Pictures should be left out while the data beneath this task is written out word for word.

GIVEN DATA:
•••
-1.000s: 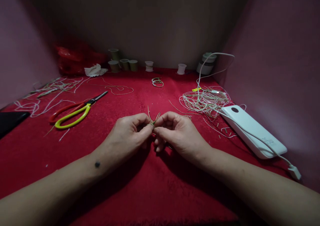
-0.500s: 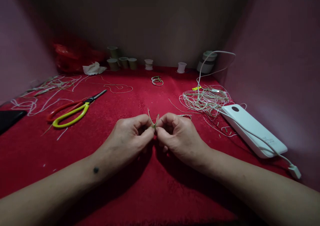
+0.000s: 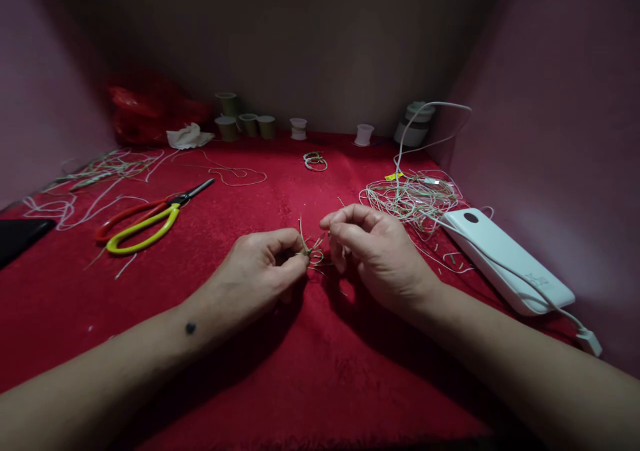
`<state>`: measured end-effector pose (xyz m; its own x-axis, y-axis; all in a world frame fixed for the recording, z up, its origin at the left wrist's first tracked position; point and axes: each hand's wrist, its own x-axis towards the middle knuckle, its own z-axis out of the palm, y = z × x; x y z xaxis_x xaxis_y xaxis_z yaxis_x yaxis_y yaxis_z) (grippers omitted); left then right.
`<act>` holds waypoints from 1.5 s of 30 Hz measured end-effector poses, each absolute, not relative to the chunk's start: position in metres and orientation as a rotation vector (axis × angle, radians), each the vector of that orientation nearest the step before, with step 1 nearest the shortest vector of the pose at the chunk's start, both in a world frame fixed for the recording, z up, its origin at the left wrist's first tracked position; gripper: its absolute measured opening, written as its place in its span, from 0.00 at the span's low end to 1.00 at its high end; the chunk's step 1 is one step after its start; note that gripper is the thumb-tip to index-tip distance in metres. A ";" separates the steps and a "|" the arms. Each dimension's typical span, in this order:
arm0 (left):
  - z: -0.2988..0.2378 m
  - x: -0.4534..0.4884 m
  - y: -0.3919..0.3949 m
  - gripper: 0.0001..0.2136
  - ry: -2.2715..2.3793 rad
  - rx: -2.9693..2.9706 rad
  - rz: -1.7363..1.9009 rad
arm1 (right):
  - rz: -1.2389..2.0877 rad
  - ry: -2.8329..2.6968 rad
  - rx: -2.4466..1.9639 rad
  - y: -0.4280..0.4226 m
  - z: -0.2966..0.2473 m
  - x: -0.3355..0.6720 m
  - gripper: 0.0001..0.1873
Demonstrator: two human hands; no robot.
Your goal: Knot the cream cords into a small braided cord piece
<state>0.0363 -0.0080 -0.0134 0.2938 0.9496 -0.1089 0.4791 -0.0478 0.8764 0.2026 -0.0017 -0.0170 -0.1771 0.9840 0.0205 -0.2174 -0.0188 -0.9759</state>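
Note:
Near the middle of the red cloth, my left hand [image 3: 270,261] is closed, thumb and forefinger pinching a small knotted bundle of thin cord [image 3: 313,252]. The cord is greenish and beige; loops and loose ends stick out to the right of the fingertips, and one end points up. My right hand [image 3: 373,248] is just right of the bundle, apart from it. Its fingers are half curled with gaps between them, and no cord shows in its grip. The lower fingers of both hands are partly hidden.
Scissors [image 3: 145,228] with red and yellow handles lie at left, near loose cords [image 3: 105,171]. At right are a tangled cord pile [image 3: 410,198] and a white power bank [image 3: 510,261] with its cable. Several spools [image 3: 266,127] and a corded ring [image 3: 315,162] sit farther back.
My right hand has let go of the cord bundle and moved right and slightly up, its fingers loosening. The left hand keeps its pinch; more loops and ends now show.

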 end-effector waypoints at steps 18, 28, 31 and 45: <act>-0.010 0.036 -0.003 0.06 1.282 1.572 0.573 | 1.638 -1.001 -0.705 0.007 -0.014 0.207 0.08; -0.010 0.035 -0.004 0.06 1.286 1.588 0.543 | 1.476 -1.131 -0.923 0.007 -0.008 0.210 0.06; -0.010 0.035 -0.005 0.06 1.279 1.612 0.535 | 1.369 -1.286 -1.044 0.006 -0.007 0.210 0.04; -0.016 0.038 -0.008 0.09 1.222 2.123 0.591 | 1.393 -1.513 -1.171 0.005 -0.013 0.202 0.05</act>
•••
REPLY:
-1.000s: 
-0.500s: 
+0.000s: 
`<state>`: measured end-effector pose (xyz m; its own x-axis, y-axis; all in a world frame fixed for the recording, z up, its origin at the left wrist's first tracked position; point and axes: each hand's wrist, its own x-axis towards the middle knuckle, its own z-axis out of the palm, y = z × x; x y z xaxis_x xaxis_y xaxis_z yaxis_x yaxis_y yaxis_z) (grippers omitted); left then right.
`<act>` holds waypoints from 1.5 s of 30 Hz measured end-effector poses, each absolute, not relative to the chunk's start: position in metres and orientation as a rotation vector (axis × angle, radians), each the vector of that orientation nearest the step before, with step 1 nearest the shortest vector of the pose at the chunk's start, both in a world frame fixed for the recording, z up, its origin at the left wrist's first tracked position; gripper: its absolute measured opening, written as its place in its span, from 0.00 at the span's low end to 1.00 at its high end; the chunk's step 1 is one step after its start; note that gripper is the thumb-tip to index-tip distance in metres. A ";" separates the steps and a "|" the arms. Each dimension's typical span, in this order:
arm0 (left):
  - z: -0.2988..0.2378 m
  - x: -0.4534..0.4884 m
  - y: -0.3919..0.3949 m
  - gripper: 0.0001..0.2136
  - ry: -2.2715..2.3793 rad
  - rx: -2.9693..2.9706 rad
  - rz: -1.7363..1.9009 rad
arm1 (right):
  - rz: -1.2389..2.0877 rad
  - ry: -2.8329..2.6968 rad
  - rx: -2.4466..1.9639 rad
  - y: -0.4280..0.4226 m
  - z: -0.2966..0.2473 m
  - x: -0.3355..0.6720 m
  - gripper: 0.0001..0.1873
Demonstrator: two human hands; no robot.
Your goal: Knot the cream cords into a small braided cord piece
<state>0.0363 -0.0080 -0.0134 0.2938 0.9496 -0.1089 0.4791 -0.0478 0.8764 0.2026 -0.0017 -0.0170 -0.1771 0.9840 0.0205 -0.2174 -0.0188 -0.9759</state>
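Note:
Near the middle of the red cloth, my left hand [image 3: 270,261] is closed, thumb and forefinger pinching a small knotted bundle of thin cord [image 3: 313,252]. The cord is greenish and beige; loops and loose ends stick out to the right of the fingertips, and one end points up. My right hand [image 3: 373,248] is just right of the bundle, apart from it. Its fingers are half curled with gaps between them, and no cord shows in its grip. The lower fingers of both hands are partly hidden.
Scissors [image 3: 145,228] with red and yellow handles lie at left, near loose cords [image 3: 105,171]. At right are a tangled cord pile [image 3: 410,198] and a white power bank [image 3: 510,261] with its cable. Several spools [image 3: 266,127] and a corded ring [image 3: 315,162] sit farther back.
My right hand has let go of the cord bundle and moved right and slightly up, its fingers loosening. The left hand keeps its pinch; more loops and ends now show.
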
 end-effector waypoints at steps 18, 28, 31 and 45: <act>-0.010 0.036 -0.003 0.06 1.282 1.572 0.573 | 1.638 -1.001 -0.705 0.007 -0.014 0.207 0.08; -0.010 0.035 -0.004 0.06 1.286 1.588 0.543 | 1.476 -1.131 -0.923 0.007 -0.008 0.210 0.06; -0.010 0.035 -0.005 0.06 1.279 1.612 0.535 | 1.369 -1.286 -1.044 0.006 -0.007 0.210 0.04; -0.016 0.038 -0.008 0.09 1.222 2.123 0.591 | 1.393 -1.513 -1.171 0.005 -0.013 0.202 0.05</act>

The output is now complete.